Wszystkie powyższe wady są wynikiem nieprawidłowego montażu, a także wad materiałowych. Okna te nie zostały dopuszczone do montażu w budynkach na terenie kraju. Ich naprawa jest możliwa wyłącznie przez wymianę na nowe wyroby.

Okna na strychu i w garażu nie mają usterek.

Drzwi wejściowe zamontowane są krzywo, a odchylenie od ościeżnicy wynosi 4 mm. W dolnej części znajdują się szczeliny, powodujące nieszczelności, dlatego nie gwarantują one należytej ochrony termicznej. W celu ich naprawy należy je zdemontować i zamontować od nowa.

( dowód: opinia biegłego W. M. – k. 279-291, opinia pisemna uzupełniająca – k. 310-321, opinia ustna – k. 342-345).

Koszt wymiany okien na nowe jest uzależniony od tego, czy usługa dostawy i montażu jest zamawiana łącznie (wówczas podlega opodatkowaniu podatkiem VAT w stawce 8 %), czy też oddzielnie (wówczas VAT obliczany od ceny zakupu okien wynosi 23 %). Średnia cena dostępnych na rynku okien wynosi 17 218,25 zł brutto. Koszt robót montażowych wyniósł 6542,12 zł, koszt materiałów – 401,25 zł, a wartość farby ściennej – 500 zł. Łączny koszt wymiany okien wynosi więc 22 633,94 zł, a przy uwzględnieniu podatku stawki VAT 23% - 25 381,72 zł ( dowód: opinia pisemna uzupełniająca biegłego W. M. – k. 310-321, opinia ustna – k. 342-345).

W październiku 2013 roku D. A. po raz pierwszy zwrócił się w sprawie wadliwości okien bezpośrednio do M. B. i E. B., domagając się zapłaty odszkodowania. Pismem z dnia 7 października 2013 roku pełnomocnik powoda wezwał pozwanych do zapłaty odszkodowania w łącznej kwocie 65 000 zł, wyznaczając termin 14 dni na zapłatę tej kwoty. Pozwani wcześniej nie mieli wcześniej świadomości istnienia usterek budynku ( dowód: wezwanie do zapłaty – k. 32, zeznania powoda – k. 268-269, zeznania pozwanego M. B. – k. 269v).
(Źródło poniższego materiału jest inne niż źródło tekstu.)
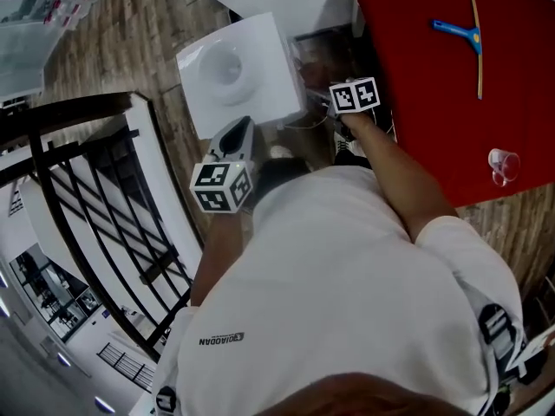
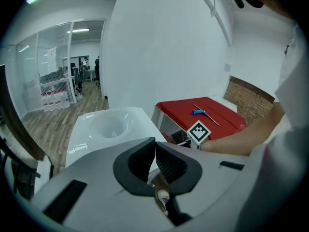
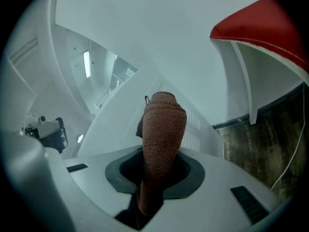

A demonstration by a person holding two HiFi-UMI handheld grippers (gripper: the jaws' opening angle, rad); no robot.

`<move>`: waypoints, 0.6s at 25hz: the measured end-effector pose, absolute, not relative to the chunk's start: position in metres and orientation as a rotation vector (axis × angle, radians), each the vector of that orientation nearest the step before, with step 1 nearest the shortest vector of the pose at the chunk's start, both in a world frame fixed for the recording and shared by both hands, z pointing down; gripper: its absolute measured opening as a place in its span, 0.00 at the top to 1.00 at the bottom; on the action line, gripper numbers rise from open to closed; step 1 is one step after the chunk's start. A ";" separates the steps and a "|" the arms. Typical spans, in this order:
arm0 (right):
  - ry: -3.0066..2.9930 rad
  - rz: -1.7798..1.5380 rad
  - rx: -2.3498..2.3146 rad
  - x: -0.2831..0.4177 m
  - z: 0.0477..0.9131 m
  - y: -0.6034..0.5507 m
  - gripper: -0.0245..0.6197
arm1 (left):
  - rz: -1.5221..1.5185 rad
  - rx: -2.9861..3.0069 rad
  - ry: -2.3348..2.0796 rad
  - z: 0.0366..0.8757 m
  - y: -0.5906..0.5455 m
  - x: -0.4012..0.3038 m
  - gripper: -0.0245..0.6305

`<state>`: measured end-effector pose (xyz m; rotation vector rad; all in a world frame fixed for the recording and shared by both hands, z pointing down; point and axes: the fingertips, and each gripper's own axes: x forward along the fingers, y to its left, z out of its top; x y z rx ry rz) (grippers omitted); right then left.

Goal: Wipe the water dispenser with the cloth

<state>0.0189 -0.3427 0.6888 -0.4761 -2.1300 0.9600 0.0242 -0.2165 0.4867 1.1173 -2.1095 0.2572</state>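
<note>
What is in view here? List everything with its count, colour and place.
water dispenser: one, white, on the wooden floor beside the table
table: one, red top, right of the dispenser
tool: one, blue handle with a thin tan bar, on the table
cup: one, clear, near the table's edge
railing: one, black, to the person's left
cloth: one, rust-brown, between the right gripper's jaws
shirt: one, white, on the person
left gripper: one, grey, jaws together with nothing held, near the dispenser
right gripper: one, grey, jaws shut on the cloth
</note>
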 end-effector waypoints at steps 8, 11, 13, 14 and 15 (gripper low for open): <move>-2.025 0.908 -0.385 0.006 0.755 -0.349 0.85 | 0.259 1.143 -2.074 0.494 -0.235 0.014 0.96; -1.984 0.857 -0.370 0.000 0.780 -0.350 0.85 | 0.253 1.148 -2.069 0.495 -0.237 0.009 0.96; -1.948 0.831 -0.353 -0.001 0.798 -0.349 0.85 | 0.251 1.145 -2.068 0.494 -0.234 0.008 0.96; -1.926 0.823 -0.342 0.001 0.807 -0.348 0.85 | 0.251 1.140 -2.069 0.492 -0.232 0.008 0.96; -1.903 0.815 -0.330 0.003 0.815 -0.348 0.85 | 0.252 1.133 -2.070 0.491 -0.229 0.008 0.96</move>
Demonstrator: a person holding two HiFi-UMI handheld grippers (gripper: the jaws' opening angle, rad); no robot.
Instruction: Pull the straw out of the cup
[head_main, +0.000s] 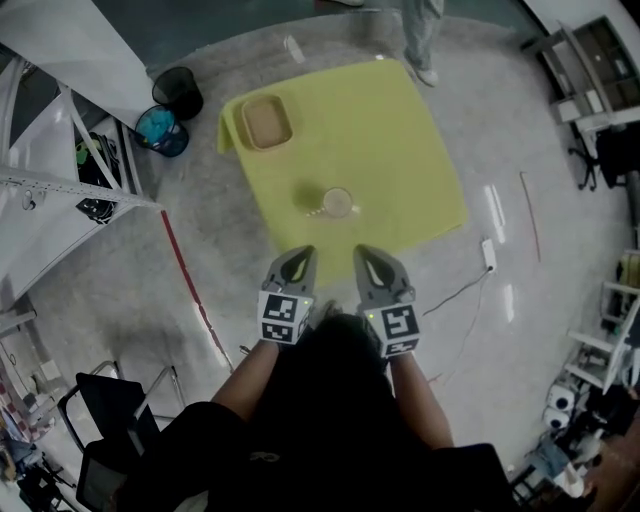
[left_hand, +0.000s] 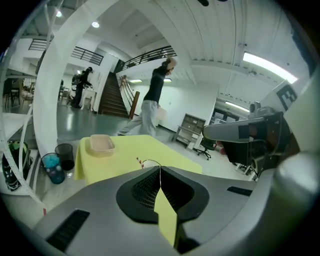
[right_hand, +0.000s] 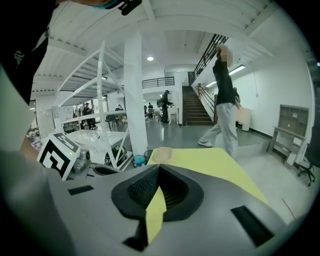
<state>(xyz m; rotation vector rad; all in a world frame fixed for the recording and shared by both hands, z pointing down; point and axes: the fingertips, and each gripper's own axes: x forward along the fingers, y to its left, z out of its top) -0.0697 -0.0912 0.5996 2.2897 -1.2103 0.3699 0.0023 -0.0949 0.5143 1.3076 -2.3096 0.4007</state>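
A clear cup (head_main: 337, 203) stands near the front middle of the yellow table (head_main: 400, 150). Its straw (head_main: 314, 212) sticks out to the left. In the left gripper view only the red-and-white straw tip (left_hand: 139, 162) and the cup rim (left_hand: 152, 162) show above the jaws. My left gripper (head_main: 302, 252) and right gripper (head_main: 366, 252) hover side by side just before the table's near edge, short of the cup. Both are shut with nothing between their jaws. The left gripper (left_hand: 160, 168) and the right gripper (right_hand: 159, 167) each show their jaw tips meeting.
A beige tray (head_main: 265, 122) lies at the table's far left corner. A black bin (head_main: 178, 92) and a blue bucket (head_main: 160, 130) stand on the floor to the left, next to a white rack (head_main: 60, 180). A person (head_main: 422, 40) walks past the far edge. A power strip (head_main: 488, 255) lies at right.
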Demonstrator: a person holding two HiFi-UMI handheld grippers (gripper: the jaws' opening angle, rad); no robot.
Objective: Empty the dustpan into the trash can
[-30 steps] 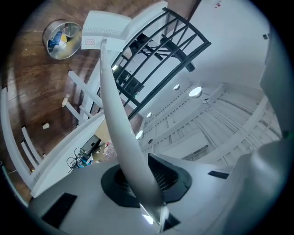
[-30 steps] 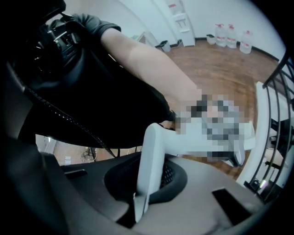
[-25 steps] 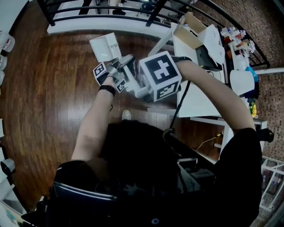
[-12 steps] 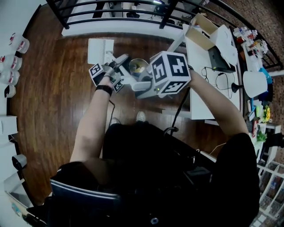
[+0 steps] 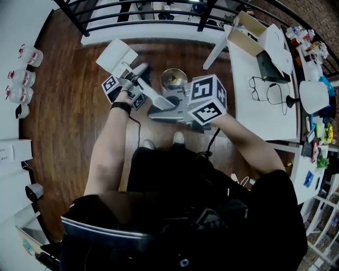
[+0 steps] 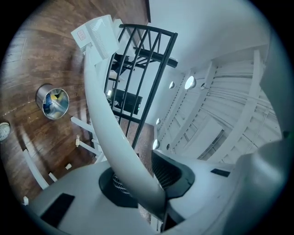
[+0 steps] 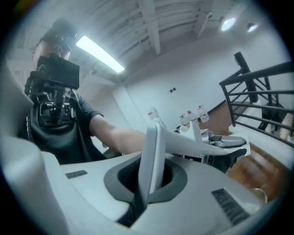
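Head view: white long-handled plastic dustpan [image 5: 117, 55] is held up left of the small round metal trash can [image 5: 174, 79], not over it. Right gripper [image 7: 148, 176] pinches the handle [image 6: 104, 119] end. Left gripper [image 6: 141, 183] jaws are opening around the handle. I can't tell whether it's been dumped.

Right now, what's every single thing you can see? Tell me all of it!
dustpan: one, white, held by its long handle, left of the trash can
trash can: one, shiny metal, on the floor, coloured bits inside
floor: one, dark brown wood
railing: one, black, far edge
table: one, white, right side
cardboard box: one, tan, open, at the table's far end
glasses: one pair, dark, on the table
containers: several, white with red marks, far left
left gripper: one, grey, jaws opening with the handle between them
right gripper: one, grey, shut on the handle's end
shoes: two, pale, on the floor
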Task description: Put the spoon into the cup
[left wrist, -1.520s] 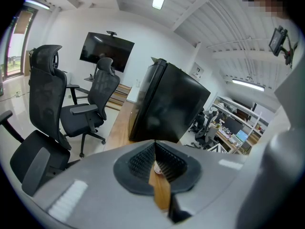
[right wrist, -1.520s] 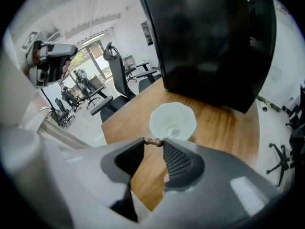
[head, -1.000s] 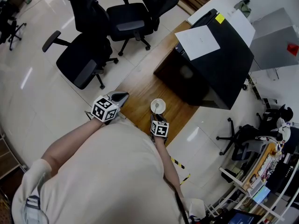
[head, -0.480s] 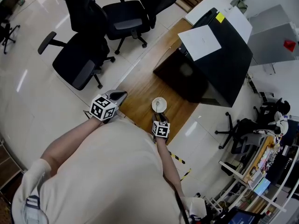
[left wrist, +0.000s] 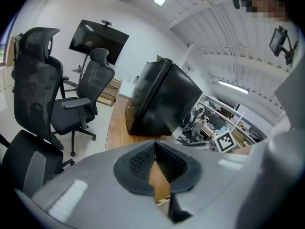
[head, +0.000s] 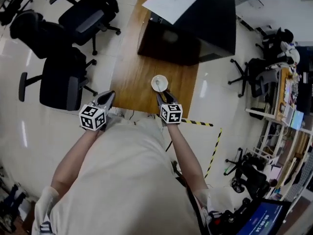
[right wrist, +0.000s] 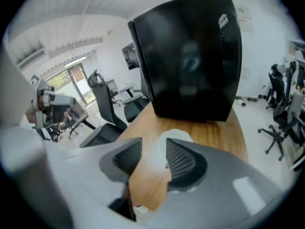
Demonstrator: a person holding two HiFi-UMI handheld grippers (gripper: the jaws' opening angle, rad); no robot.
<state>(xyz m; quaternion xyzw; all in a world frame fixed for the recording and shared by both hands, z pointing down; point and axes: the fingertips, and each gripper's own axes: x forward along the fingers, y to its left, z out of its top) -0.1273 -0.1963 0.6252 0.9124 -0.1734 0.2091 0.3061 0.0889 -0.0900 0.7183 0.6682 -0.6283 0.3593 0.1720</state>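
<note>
Spoon (head: 157, 84) seems to lie inside white cup (head: 165, 79); only faint grey shape shows, resting angle unclear

Cup upright on wooden table (head: 131, 84), just beyond tips of right gripper (right wrist: 153, 146), in line with gap, not between pads

Right jaws spread, have just been opening, nothing between them

Left gripper (left wrist: 155, 147) jaws pressed together at tips, empty, well left of cup

Risk: right jaw tip clips rim, light cup tips or slides, spoon spills

Risk: handle leaning over rim topples cup
</note>
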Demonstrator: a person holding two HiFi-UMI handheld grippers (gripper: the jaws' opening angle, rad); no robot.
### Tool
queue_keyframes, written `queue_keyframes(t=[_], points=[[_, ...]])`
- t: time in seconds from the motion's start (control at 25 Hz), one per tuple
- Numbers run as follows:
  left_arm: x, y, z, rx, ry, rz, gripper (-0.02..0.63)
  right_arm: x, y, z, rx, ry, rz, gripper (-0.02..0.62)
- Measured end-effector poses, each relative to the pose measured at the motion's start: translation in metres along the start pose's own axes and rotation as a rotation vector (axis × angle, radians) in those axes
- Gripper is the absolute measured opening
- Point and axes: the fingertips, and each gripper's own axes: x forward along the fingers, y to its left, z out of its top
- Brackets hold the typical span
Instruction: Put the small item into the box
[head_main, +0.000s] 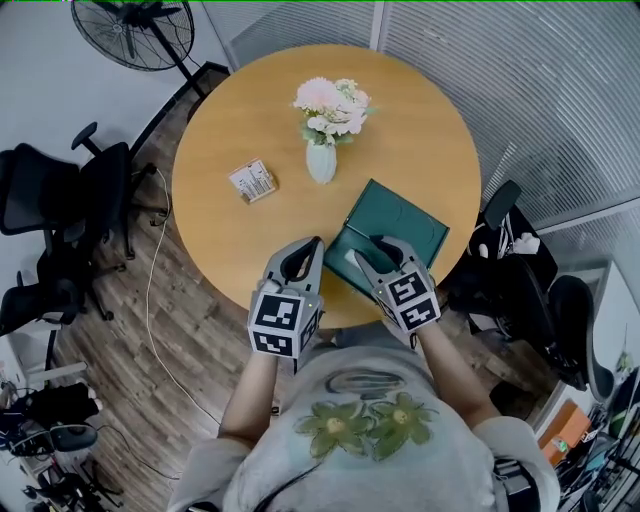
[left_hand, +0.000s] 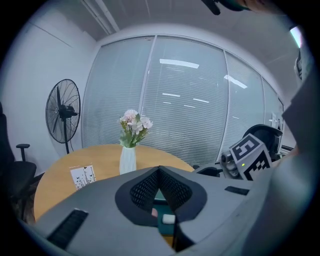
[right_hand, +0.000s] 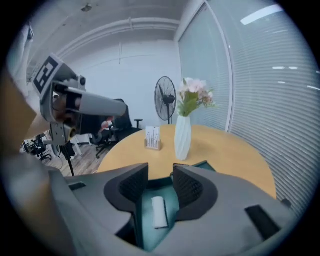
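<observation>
Both grippers are held out in front of the person's chest, over the near edge of the round wooden table (head_main: 420, 130), tilted downward. The left gripper (head_main: 312, 244) sits just left of the green box (head_main: 400, 218); its fingers meet at the tips with nothing between them. The right gripper (head_main: 375, 252) hangs above the box's open near half, jaws spread wide and holding nothing.

The right gripper view looks straight down between those parted jaws: the small white item (right_hand: 159, 212) lies flat on the box's teal floor, clear of both pads. In the head view the grippers mostly cover that spot. The left gripper view catches the item only as a small pale block below its closed tips. Beyond stand a white vase of flowers (head_main: 321, 160) and a card holder (head_main: 253, 181).
</observation>
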Motion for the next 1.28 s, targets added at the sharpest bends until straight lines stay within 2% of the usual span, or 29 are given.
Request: queue_keyframes(t=[0.24,0.4,0.56,0.84,1.28], points=[[-0.005,-0.013,0.018,0.026,-0.042,-0.024,0.003,-0.047,-0.001,0.049,0.023,-0.170,-0.055,0.119],[-0.009,-0.024,0.025,0.036,-0.063,-0.040,0.003,-0.077,-0.004,0.069,0.040,-0.275,-0.114,0.006],[-0.012,-0.034,0.025,0.038,-0.071,-0.056,0.003,-0.094,-0.003,0.078,0.076,-0.338,-0.127,0.006],[-0.019,-0.044,0.026,0.044,-0.074,-0.079,0.003,-0.104,0.004,0.083,0.063,-0.360,-0.151,0.003],[-0.030,-0.047,0.026,0.050,-0.079,-0.091,0.003,-0.106,0.019,0.084,0.058,-0.359,-0.137,0.003]])
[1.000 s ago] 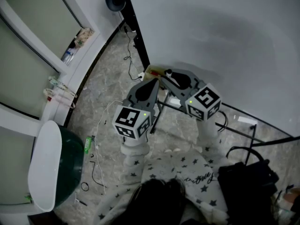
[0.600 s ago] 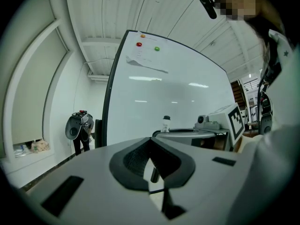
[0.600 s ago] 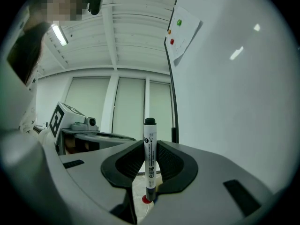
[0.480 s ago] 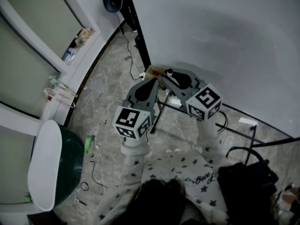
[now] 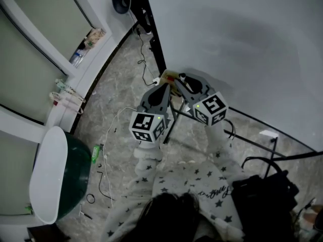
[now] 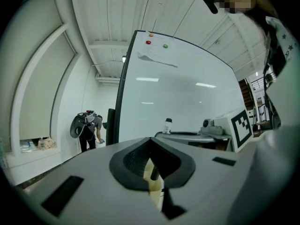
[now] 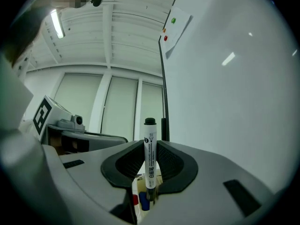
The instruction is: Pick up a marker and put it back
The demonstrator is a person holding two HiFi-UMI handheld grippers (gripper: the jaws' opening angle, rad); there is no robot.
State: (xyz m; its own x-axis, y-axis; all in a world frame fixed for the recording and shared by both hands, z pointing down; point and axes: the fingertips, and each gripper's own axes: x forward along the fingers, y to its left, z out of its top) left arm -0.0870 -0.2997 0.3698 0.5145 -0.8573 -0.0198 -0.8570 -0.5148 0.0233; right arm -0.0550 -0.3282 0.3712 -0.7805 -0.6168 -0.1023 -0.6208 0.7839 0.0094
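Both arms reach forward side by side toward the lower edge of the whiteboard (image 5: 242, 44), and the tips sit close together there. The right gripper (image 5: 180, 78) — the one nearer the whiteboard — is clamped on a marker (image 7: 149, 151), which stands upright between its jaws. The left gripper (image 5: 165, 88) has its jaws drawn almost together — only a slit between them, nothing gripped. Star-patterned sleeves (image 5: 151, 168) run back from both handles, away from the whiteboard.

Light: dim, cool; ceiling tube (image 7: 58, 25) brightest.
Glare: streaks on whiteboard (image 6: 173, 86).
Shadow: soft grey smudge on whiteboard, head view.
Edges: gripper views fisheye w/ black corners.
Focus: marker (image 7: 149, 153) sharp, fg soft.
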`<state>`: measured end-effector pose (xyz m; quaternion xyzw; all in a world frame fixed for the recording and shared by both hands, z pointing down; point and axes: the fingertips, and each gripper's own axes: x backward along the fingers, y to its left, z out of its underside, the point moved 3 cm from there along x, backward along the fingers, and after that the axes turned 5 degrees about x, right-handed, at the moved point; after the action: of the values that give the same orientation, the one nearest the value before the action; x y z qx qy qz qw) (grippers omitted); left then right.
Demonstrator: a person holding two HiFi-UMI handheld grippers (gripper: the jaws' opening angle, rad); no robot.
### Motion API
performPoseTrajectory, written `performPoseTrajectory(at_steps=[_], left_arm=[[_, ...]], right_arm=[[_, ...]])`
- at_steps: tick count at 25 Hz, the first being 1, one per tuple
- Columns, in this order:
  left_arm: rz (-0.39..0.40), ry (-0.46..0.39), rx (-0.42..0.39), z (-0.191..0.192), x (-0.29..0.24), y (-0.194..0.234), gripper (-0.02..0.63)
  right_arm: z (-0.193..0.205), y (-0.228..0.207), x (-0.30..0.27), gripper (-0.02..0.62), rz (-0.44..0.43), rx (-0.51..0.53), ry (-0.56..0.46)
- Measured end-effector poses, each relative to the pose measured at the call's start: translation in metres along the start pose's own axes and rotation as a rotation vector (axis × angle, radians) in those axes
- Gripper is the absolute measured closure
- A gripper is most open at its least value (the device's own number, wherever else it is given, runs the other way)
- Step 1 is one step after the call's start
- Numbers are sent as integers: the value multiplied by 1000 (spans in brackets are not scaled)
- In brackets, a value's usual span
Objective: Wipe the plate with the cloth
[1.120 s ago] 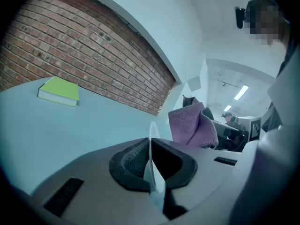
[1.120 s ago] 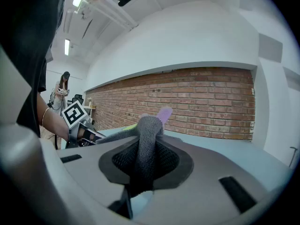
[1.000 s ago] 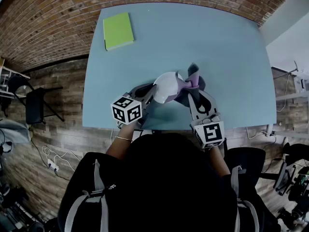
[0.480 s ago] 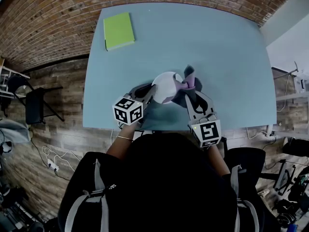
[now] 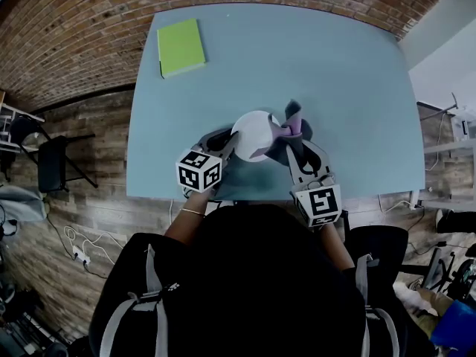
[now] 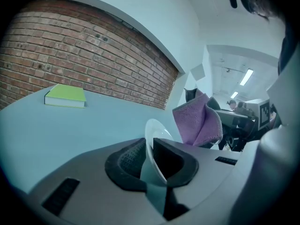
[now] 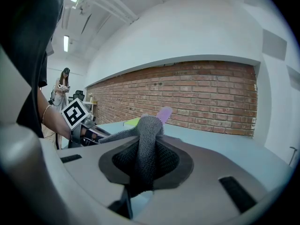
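Left gripper (image 5: pixel 227 141): jaws narrow and opening, with the plate's rim between them; both pads look to touch it.
Right gripper (image 5: pixel 291 144): jaws closed on a fold of the cloth, which sticks up past them.
Step in hand: probably rubbing the plate's face while it is held on edge.
Doing it well: I'd firm up the left grip before pressing, since a loosening hold on a glossy rim could let the plate slip. Push the cloth squarely against the face and sweep around to the rim.
Plate (image 5: pixel 253 134): small, round, white and smooth. It is tipped steeply on edge near the middle of the table's near side. Whether its lower edge rests on the table I cannot tell.
Cloth (image 5: pixel 291 125): napped, purple on one face and grey on the other, bunched against the plate's right side.
Table (image 5: pixel 335 73): light blue and matte.
Book (image 5: pixel 181 47): green, closed, lying flat at the table's far left corner.
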<state>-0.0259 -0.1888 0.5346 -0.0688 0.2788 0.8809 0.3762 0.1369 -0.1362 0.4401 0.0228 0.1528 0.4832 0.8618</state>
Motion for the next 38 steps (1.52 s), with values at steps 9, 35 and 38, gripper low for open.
performPoseTrajectory(at_steps=[9, 35, 38], left_arm=[[-31, 32, 11, 8, 0, 7, 551], [-92, 148, -121, 24, -5, 15, 523], [-102, 147, -117, 24, -4, 17, 523]], right_arm=[[-1, -2, 1, 529, 4, 6, 5], [0, -2, 2, 529, 18, 15, 13], [1, -2, 2, 529, 17, 15, 16]])
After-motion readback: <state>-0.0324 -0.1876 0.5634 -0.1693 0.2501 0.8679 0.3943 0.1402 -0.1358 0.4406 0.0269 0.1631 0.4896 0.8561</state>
D. A. zlecił, wspólnie z właścicielami bliźniaczego segmentu Kaletnicza 7A, wykonanie ekspertyzy technicznej okien Instytutowi (...), której celem była ocena okien i drzwi balkonowych w budynku typu „bliźniak” przy ul. (...) w W.. Łączny koszt tej ekspertyzy wyniósł 3690 zł brutto ( dowód: ekspertyza (...) k. 13-17, faktura VAT – k. 26).

Okna i drzwi nie zostały wymienione ani naprawione do chwili obecnej ( bezsporne).

Powyższy stan faktyczny Sąd ustalił na podstawie wyżej wymienionych dokumentów prywatnych, zeznań świadka, dowodu z przesłuchania stron oraz dowodu z opinii biegłego.

Dowody z dokumentów prywatnych uznano za wiarygodne i przydatne do czynienia ustaleń faktycznych w sprawie w takim zakresie, w jakim zostały wymienione wyżej. W znacznej części dokumenty te potwierdzały okoliczności niesporne. Dokumentem prywatnym w rozumieniu art. 245 k.p.c. była też ekspertyza Instytutu (...). Opinia ta – jako sporządzona na zlecenie powoda – powinna być raczej traktowana jako fachowo uzasadniona część stanowiska powoda, która nie zastępuje opinii biegłego (zob. przykładowo wyrok Sądu Najwyższego z 2 lutego 2011 r., II CSK 323/10). Inną kwestią jest oczywiście możliwość potraktowania poniesionych przez powoda kosztów takiej ekspertyzy jako szkody, co zostanie wyjaśnione w części prawnej uzasadnienia.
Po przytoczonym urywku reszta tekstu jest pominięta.